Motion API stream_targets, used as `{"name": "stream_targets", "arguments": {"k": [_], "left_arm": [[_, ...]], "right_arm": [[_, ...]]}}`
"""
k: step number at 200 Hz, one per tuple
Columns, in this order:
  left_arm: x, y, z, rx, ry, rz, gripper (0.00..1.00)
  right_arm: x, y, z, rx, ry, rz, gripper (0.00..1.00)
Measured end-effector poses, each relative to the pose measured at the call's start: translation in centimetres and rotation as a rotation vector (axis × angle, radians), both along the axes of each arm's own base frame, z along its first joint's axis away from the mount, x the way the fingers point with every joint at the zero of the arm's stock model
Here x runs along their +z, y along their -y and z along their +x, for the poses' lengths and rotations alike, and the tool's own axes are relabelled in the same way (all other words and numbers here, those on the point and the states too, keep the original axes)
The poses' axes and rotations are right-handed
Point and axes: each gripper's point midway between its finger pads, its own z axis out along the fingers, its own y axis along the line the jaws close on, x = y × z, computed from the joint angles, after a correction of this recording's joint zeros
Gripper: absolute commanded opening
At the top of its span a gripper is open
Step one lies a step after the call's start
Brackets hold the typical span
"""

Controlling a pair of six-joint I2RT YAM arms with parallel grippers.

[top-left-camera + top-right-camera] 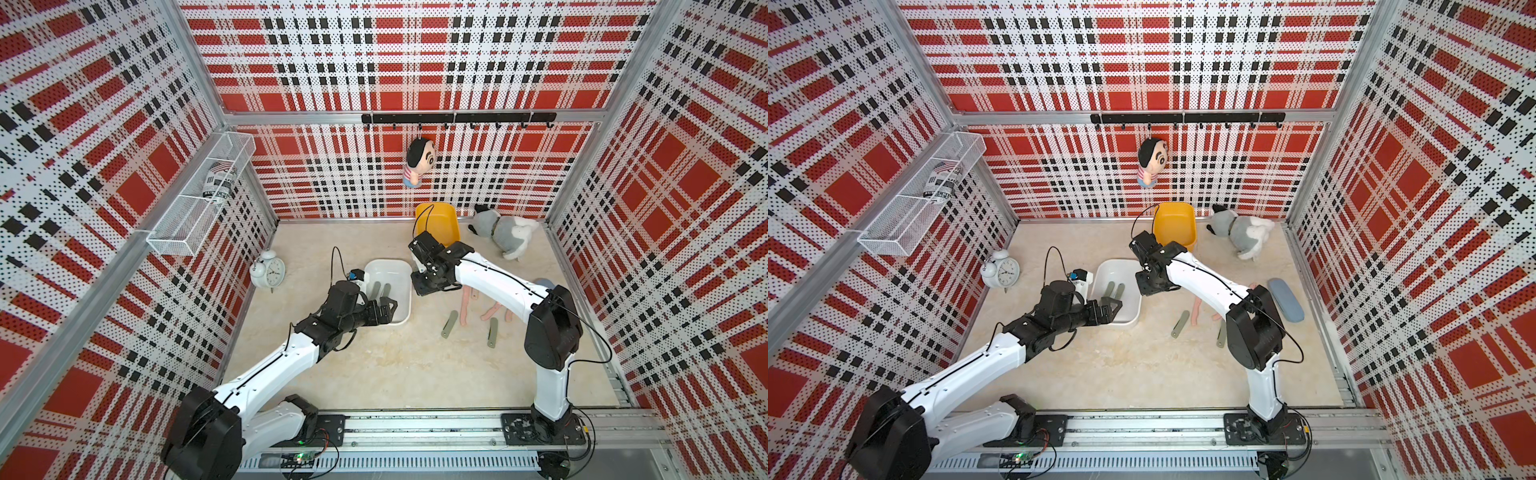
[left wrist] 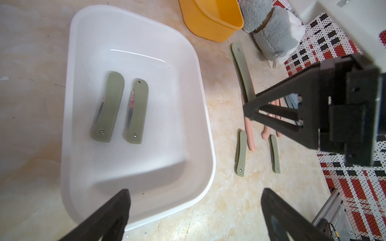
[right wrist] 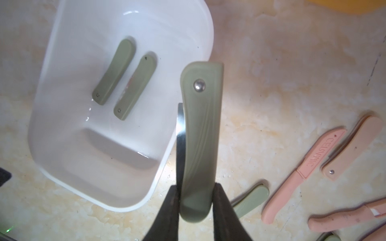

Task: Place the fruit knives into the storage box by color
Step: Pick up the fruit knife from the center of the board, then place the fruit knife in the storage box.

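**A:** How far along are things on the worktop [image 1: 374,365]?

**B:** Under halfway, I'd judge. The white storage box [image 1: 405,270] holds two green knives [image 2: 107,107], side by side on its floor. The yellow box [image 1: 451,220] has nothing in it, as far as it shows.

**A:** And the arms?

**B:** The right tool [image 3: 196,191] is pinching a third green knife [image 3: 201,129] by one end, at the white box's rim but not inside. The left tool [image 2: 195,193] hovers over the end of that box nearer the arms' bases, jaws spread wide, gripping nothing.

**A:** What's left?

**B:** Out on the worktop, two more green knives [image 1: 449,326] lie loose near the pink knives [image 3: 302,173] — at least four of those, all unsorted, with the right arm hiding part of the pile. So the held one has to go in, two greens need fetching, then every pink — presumably to the yellow box.
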Motion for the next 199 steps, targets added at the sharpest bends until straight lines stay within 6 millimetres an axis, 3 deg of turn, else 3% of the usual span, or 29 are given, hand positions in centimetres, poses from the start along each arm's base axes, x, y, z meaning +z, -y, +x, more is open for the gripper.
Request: {"name": "stream_targets", "arguments": {"k": [45, 100, 199], "left_arm": [[0.0, -1.0, 0.5, 0.017, 0.004, 0.008, 0.99], [-0.3, -1.8, 1.0, 0.037, -0.006, 0.008, 0.99], [-0.4, -1.6, 1.0, 0.027, -0.014, 0.000, 0.99]], "right_arm": [[0.2, -2.9, 1.3, 0.031, 0.003, 0.022, 0.23], [-1.2, -7.0, 1.5, 0.074, -0.050, 0.095, 0.23], [-5.4, -10.1, 1.6, 0.052, -0.175, 0.187, 0.24]]}}
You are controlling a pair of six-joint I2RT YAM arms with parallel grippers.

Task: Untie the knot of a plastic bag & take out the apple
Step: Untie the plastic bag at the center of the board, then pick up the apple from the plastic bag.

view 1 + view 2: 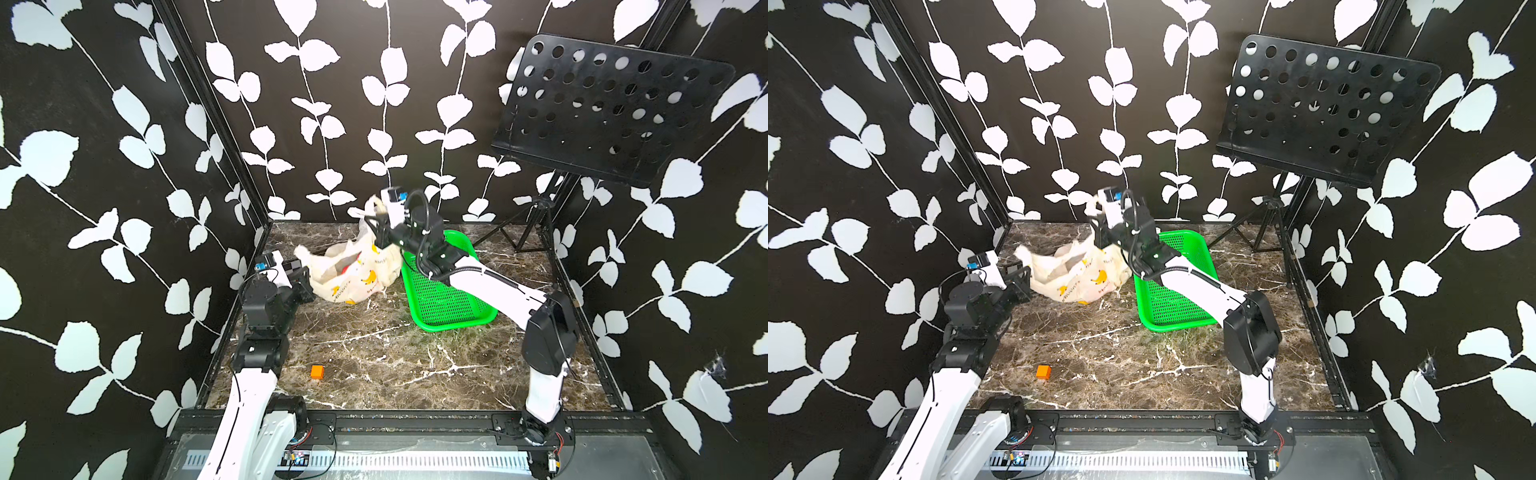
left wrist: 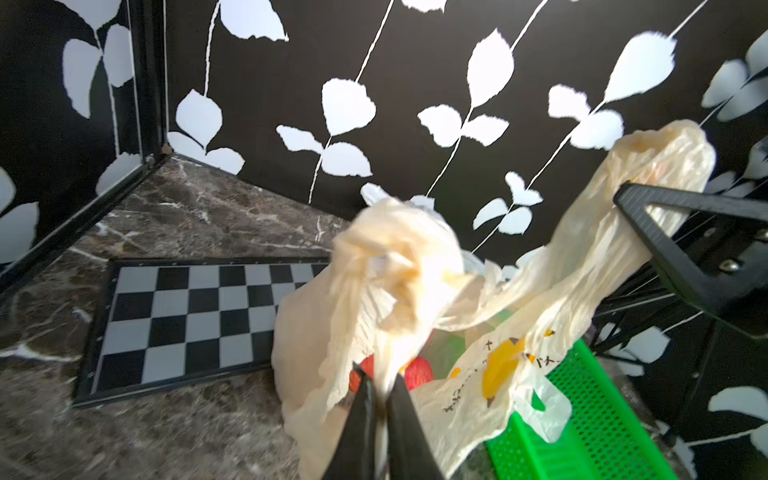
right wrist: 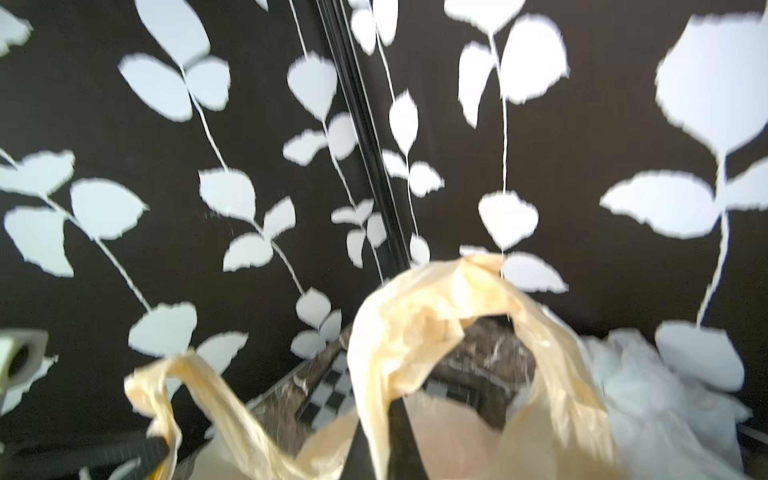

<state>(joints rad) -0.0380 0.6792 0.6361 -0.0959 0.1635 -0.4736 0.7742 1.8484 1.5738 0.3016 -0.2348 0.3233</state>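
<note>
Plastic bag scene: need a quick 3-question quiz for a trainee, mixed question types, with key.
1. True or false: the apple lies in the green tray.
2. What lies loose on the table near its front edge? A) orange block B) spoon C) cup
3. Each grips a handle of the plastic bag. Which holds its handle higher, left pincer or right pincer?

Key:
1. False. It sits inside the bag.
2. A
3. Right pincer
</note>
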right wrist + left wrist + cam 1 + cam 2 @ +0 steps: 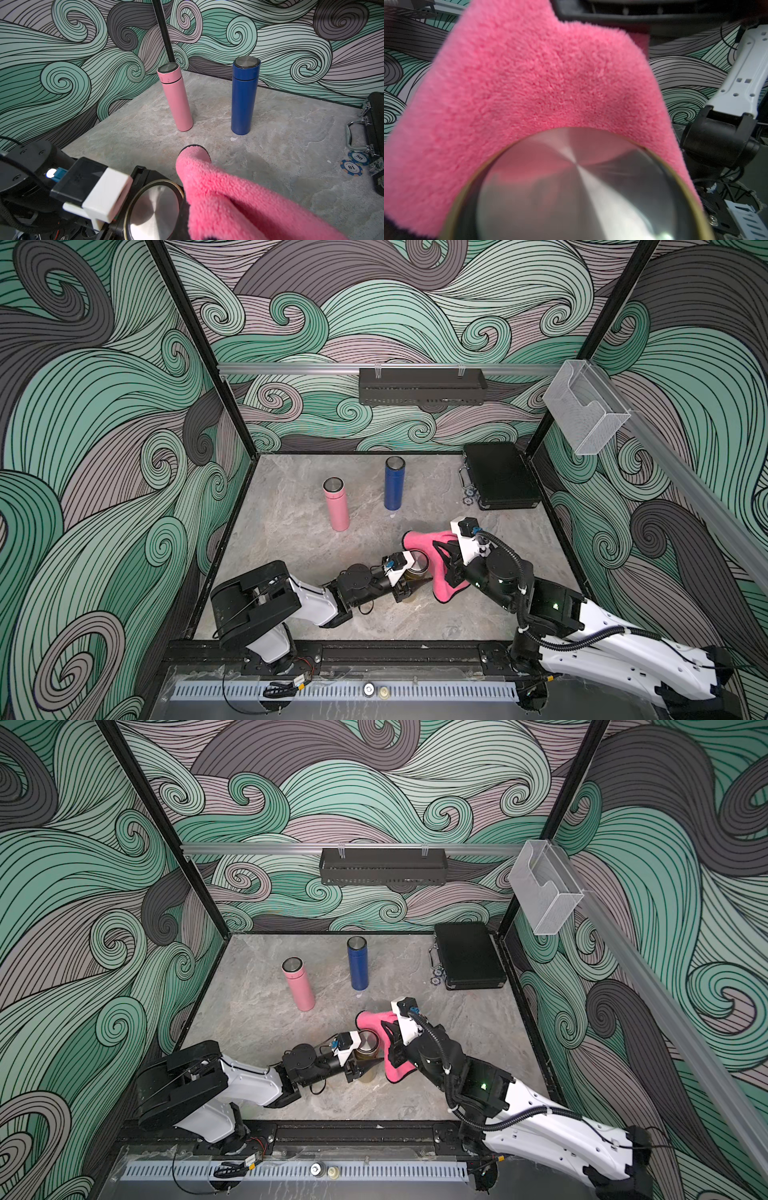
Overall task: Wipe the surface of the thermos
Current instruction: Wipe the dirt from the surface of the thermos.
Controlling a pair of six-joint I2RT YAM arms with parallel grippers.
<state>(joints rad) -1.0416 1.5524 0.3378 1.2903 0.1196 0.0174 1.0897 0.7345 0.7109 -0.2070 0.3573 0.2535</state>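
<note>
Wiping step in hand, judging by contact. Clamping the olive thermos [412,574] round its body with the left end effector [402,588], shut on it, and steadying it upright on the bench [291,614]. Holding the pink cloth [439,587] in the right end effector [444,562], pinched shut on the fabric. Pressing the cloth against the side of the olive thermos facing away from the left arm. Seeing it touch the rim of the steel lid [581,187] in the left wrist view.

Judging the stroke barely begun. Next move calling for dragging the cloth down and round the wall while keeping the clamp firm. Also calling for keeping the fabric clear of the left fingers, and later re-gripping to reach the covered side.

Noting a pink thermos [176,99] and a blue thermos [243,97] standing upright well beyond the olive thermos, apart from both arms.

Reading "10" [351,167] and "50" [358,156] on two poker chips beside a black case [498,472], beyond the olive thermos on the right arm's side. Finding no brand on the olive thermos. Marks on the pink thermos's cap too small to read.
</note>
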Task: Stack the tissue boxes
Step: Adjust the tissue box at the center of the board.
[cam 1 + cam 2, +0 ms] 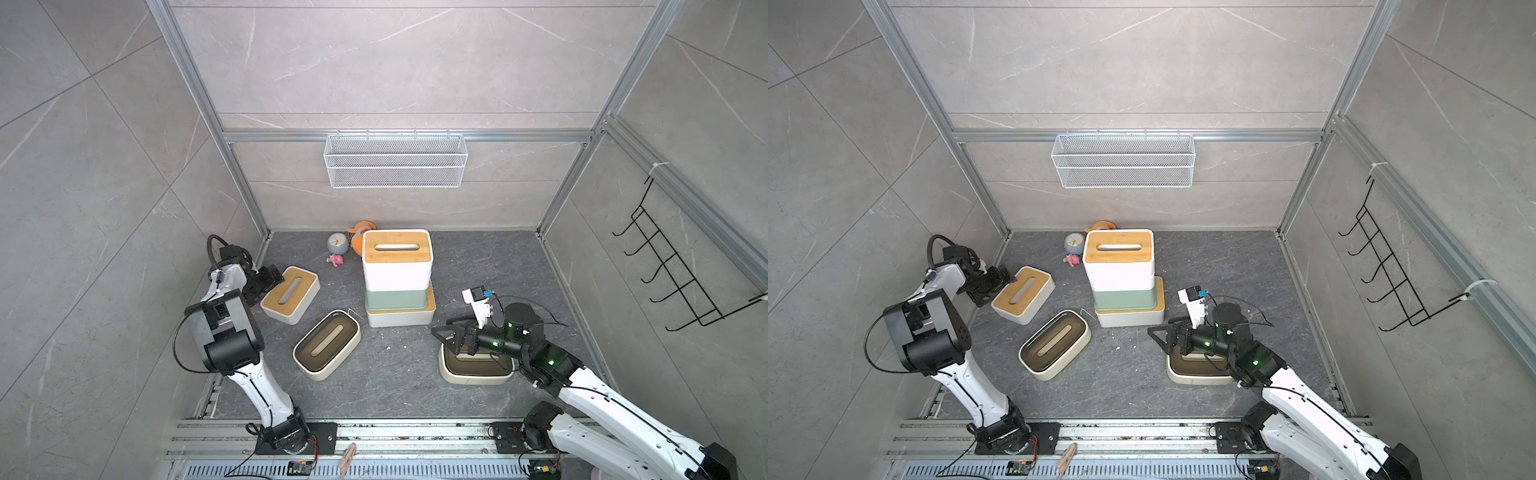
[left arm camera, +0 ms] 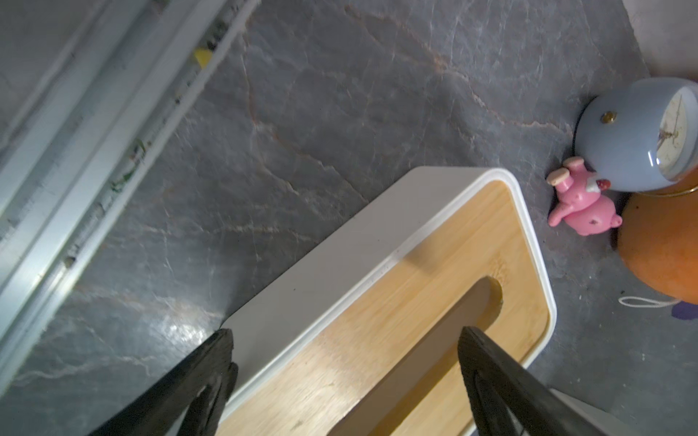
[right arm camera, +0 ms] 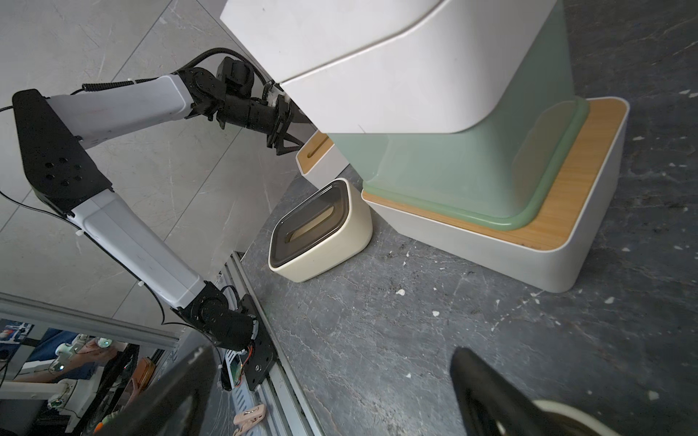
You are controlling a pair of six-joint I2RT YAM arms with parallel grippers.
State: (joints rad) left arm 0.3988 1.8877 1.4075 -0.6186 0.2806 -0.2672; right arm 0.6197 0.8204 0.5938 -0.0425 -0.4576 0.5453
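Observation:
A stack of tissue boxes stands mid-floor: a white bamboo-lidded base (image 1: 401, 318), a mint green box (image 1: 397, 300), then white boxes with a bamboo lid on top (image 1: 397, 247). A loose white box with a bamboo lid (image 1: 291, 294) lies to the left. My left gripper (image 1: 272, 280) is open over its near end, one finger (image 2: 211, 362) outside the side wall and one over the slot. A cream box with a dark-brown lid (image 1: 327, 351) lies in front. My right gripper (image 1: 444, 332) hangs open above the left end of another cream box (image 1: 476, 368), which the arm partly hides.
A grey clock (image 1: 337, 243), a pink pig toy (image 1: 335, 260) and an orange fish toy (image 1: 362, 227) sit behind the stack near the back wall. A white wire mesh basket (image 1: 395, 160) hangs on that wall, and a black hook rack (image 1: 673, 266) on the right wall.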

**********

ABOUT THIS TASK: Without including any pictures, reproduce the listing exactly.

EXPECTED ANSWER:
Motion API stream_targets, used as `{"name": "stream_targets", "arguments": {"k": [_], "left_arm": [[_, ...]], "right_arm": [[_, ...]]}}`
"""
k: step number at 200 Hz, one per tuple
Columns, in this order:
  left_arm: x, y, z, rx, ry, rz, gripper (0.00..1.00)
  right_arm: x, y, z, rx, ry, rz, gripper (0.00..1.00)
Measured end-effector poses, each relative to the pose measured at the call's start: translation in centimetres and rotation as a rotation vector (axis × angle, radians), both along the axes of each arm's own base frame, z along its first joint's axis away from the mount, x the way the fingers point with every joint at the zero of the arm's stock model
Here x runs along their +z, y along their -y and z along their +x, for the poses' lengths and rotations alike, and the tool's own axes are relabelled in the same way (all other words and numbers here, those on the point and the states too, keep the original axes)
The poses' axes and rotations are right-handed
Point and axes: each gripper's point midway between its finger pads, its own z axis out along the fingers, its own y axis along the line the jaws close on, x = y × z, computed from the joint angles, after a correction of this recording's joint zeros
Gripper: absolute commanded opening
At the top of its span a gripper is open
Step one lies a step after the call's start
Brackets hold the typical span
"""

Controlling a pair of six-joint I2RT YAM arms with parallel grippers.

[top-left-camera + top-right-camera] 
[left wrist] 
[right wrist] 

Task: Place the fruit knives into the storage box by color
Step: Pick up the fruit knife from the center of the board, then place the fruit knife in the storage box.

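**A:** How far along are things on the worktop [image 1: 374,365]?

**B:** Under halfway, I'd judge. The white storage box [image 1: 405,270] holds two green knives [image 2: 107,107], side by side on its floor. The yellow box [image 1: 451,220] has nothing in it, as far as it shows.

**A:** And the arms?

**B:** The right tool [image 3: 196,191] is pinching a third green knife [image 3: 201,129] by one end, at the white box's rim but not inside. The left tool [image 2: 195,193] hovers over the end of that box nearer the arms' bases, jaws spread wide, gripping nothing.

**A:** What's left?

**B:** Out on the worktop, two more green knives [image 1: 449,326] lie loose near the pink knives [image 3: 302,173] — at least four of those, all unsorted, with the right arm hiding part of the pile. So the held one has to go in, two greens need fetching, then every pink — presumably to the yellow box.
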Motion for the next 199 steps, targets added at the sharpest bends until straight lines stay within 6 millimetres an axis, 3 deg of turn, else 3% of the usual span, or 29 are given, hand positions in centimetres, poses from the start along each arm's base axes, x, y, z meaning +z, -y, +x, more is open for the gripper.
Request: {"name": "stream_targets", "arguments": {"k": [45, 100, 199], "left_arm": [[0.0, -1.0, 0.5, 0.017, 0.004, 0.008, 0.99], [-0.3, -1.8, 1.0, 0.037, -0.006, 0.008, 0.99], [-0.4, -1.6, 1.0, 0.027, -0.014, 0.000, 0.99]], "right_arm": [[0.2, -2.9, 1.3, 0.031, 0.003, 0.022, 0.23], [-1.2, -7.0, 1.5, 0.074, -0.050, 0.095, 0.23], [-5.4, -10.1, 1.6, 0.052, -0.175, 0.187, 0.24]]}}
You are controlling a pair of six-joint I2RT YAM arms with parallel grippers.

Task: Untie the knot of a plastic bag & take out the apple
Step: Untie the plastic bag at the center of the board, then pick up the apple from the plastic bag.

view 1 + view 2: 
left wrist: 
right wrist: 

<state>(joints rad) -0.0380 0.6792 0.6361 -0.0959 0.1635 -0.4736 0.7742 1.8484 1.5738 0.3016 -0.2348 0.3233</state>
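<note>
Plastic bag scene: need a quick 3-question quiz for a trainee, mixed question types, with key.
1. True or false: the apple lies in the green tray.
2. What lies loose on the table near its front edge? A) orange block B) spoon C) cup
3. Each grips a handle of the plastic bag. Which holds its handle higher, left pincer or right pincer?

Key:
1. False. It sits inside the bag.
2. A
3. Right pincer
</note>
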right wrist + left wrist + cam 1 + cam 2 @ +0 steps: 
Overall task: Wipe the surface of the thermos
Current instruction: Wipe the dirt from the surface of the thermos.
Controlling a pair of six-joint I2RT YAM arms with parallel grippers.
<state>(joints rad) -1.0416 1.5524 0.3378 1.2903 0.1196 0.0174 1.0897 0.7345 0.7109 -0.2070 0.3573 0.2535</state>
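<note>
Wiping step in hand, judging by contact. Clamping the olive thermos [412,574] round its body with the left end effector [402,588], shut on it, and steadying it upright on the bench [291,614]. Holding the pink cloth [439,587] in the right end effector [444,562], pinched shut on the fabric. Pressing the cloth against the side of the olive thermos facing away from the left arm. Seeing it touch the rim of the steel lid [581,187] in the left wrist view.

Judging the stroke barely begun. Next move calling for dragging the cloth down and round the wall while keeping the clamp firm. Also calling for keeping the fabric clear of the left fingers, and later re-gripping to reach the covered side.

Noting a pink thermos [176,99] and a blue thermos [243,97] standing upright well beyond the olive thermos, apart from both arms.

Reading "10" [351,167] and "50" [358,156] on two poker chips beside a black case [498,472], beyond the olive thermos on the right arm's side. Finding no brand on the olive thermos. Marks on the pink thermos's cap too small to read.
</note>
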Task: Stack the tissue boxes
Step: Adjust the tissue box at the center of the board.
[cam 1 + cam 2, +0 ms] 
[left arm camera, +0 ms] 
[right arm camera, +0 ms] 
You are controlling a pair of six-joint I2RT YAM arms with parallel grippers.
State: (joints rad) left arm 0.3988 1.8877 1.4075 -0.6186 0.2806 -0.2672; right arm 0.6197 0.8204 0.5938 -0.0425 -0.4576 0.5453
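Observation:
A stack of tissue boxes stands mid-floor: a white bamboo-lidded base (image 1: 401, 318), a mint green box (image 1: 397, 300), then white boxes with a bamboo lid on top (image 1: 397, 247). A loose white box with a bamboo lid (image 1: 291, 294) lies to the left. My left gripper (image 1: 272, 280) is open over its near end, one finger (image 2: 211, 362) outside the side wall and one over the slot. A cream box with a dark-brown lid (image 1: 327, 351) lies in front. My right gripper (image 1: 444, 332) hangs open above the left end of another cream box (image 1: 476, 368), which the arm partly hides.
A grey clock (image 1: 337, 243), a pink pig toy (image 1: 335, 260) and an orange fish toy (image 1: 362, 227) sit behind the stack near the back wall. A white wire mesh basket (image 1: 395, 160) hangs on that wall, and a black hook rack (image 1: 673, 266) on the right wall.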

This finishes the response to the exercise.